**PROBLEM STATEMENT:** Write out, word for word, the part of the listing below that opens with the line containing "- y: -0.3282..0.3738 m" and closes with the line containing "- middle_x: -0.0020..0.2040", keeping both of those lines and adding no others.

**INFORMATION SHOWN:**

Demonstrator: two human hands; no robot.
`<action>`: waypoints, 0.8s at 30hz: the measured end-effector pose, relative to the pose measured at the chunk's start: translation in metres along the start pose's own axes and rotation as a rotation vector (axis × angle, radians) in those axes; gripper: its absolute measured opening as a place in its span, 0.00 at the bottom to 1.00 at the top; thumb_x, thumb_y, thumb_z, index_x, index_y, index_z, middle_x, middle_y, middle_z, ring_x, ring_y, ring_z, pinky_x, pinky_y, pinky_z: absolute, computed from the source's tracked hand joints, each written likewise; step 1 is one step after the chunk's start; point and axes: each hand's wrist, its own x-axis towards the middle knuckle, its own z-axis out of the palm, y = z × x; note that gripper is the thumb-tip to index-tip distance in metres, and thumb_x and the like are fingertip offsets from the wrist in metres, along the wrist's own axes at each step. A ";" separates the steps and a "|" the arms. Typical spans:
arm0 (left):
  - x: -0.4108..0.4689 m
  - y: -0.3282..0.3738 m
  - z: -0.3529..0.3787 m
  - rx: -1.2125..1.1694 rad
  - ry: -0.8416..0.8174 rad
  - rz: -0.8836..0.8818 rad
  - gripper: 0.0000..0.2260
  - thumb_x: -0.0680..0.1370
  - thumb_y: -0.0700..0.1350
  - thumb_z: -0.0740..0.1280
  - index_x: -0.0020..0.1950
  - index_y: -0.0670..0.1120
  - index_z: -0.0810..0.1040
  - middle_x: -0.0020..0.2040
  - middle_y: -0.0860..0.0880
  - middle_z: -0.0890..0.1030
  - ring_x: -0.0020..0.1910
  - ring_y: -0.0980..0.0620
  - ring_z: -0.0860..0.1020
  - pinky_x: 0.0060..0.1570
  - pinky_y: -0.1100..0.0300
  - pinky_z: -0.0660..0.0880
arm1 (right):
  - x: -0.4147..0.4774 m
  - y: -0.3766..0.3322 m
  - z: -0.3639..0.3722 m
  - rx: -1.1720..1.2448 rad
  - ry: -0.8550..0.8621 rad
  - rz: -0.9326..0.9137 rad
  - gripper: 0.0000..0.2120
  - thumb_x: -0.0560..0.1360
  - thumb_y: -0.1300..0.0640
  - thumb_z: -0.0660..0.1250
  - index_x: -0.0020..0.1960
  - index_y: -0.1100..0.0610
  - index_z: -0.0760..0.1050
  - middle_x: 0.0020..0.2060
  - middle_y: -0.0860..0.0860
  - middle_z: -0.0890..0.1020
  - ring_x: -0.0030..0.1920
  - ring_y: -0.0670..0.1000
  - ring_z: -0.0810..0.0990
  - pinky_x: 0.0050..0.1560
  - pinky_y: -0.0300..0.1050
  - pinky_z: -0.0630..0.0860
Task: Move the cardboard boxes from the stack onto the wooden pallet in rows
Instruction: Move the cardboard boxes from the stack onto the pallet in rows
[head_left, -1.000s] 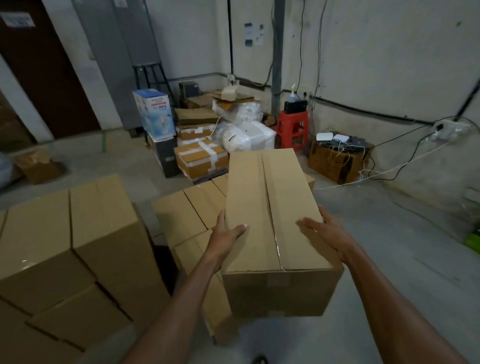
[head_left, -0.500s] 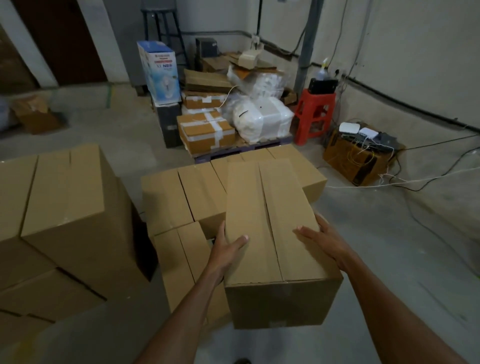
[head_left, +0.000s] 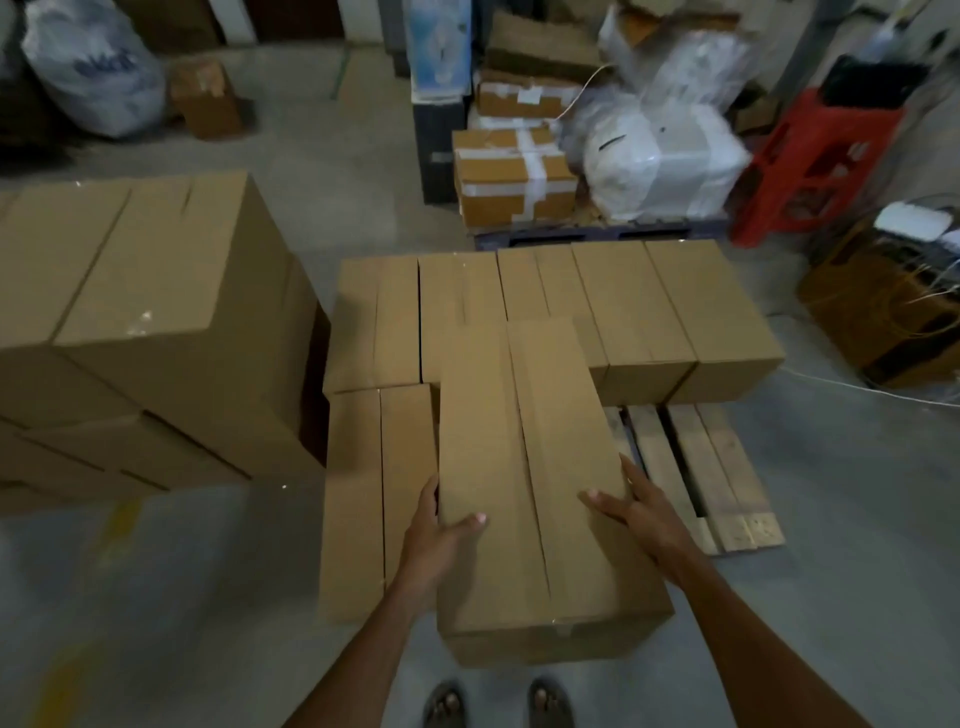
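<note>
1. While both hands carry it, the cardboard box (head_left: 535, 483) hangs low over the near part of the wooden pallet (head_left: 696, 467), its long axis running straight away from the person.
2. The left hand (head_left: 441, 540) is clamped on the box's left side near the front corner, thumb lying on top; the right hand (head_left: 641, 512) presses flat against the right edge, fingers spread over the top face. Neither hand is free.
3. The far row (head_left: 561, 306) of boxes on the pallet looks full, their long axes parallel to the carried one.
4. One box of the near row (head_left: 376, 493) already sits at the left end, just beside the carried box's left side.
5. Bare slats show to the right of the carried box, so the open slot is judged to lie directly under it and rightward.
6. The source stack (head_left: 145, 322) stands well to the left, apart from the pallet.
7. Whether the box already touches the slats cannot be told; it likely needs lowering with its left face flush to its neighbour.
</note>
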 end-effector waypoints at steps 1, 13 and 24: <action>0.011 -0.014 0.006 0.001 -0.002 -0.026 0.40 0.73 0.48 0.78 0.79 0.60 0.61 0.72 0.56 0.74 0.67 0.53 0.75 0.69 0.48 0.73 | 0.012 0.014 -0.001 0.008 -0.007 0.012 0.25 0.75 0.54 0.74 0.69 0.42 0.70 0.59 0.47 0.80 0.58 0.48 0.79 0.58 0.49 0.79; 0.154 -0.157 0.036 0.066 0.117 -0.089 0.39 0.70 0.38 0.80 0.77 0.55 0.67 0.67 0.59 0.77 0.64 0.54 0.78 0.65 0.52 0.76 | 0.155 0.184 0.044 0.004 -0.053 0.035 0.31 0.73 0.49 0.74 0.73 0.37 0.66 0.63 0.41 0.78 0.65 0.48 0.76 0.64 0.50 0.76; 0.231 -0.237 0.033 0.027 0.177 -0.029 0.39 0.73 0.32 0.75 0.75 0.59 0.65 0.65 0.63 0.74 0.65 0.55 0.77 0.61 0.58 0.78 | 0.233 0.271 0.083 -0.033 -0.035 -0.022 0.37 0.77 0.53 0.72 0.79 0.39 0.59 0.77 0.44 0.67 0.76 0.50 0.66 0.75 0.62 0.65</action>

**ANSWER BELOW:**
  - y: -0.3282..0.3738 m
  - z: -0.3529..0.3787 m
  - rx: -1.2125..1.1694 rad
  - ry: -0.8416..0.8174 rad
  - rz: -0.8836..0.8818 rad
  - gripper: 0.0000..0.2260
  - thumb_x: -0.0680..0.1370
  - thumb_y: -0.0700..0.1350
  - thumb_z: -0.0740..0.1280
  - index_x: -0.0020..0.1950
  - index_y: -0.0670..0.1120
  - index_z: -0.0810..0.1040
  - middle_x: -0.0020..0.2040

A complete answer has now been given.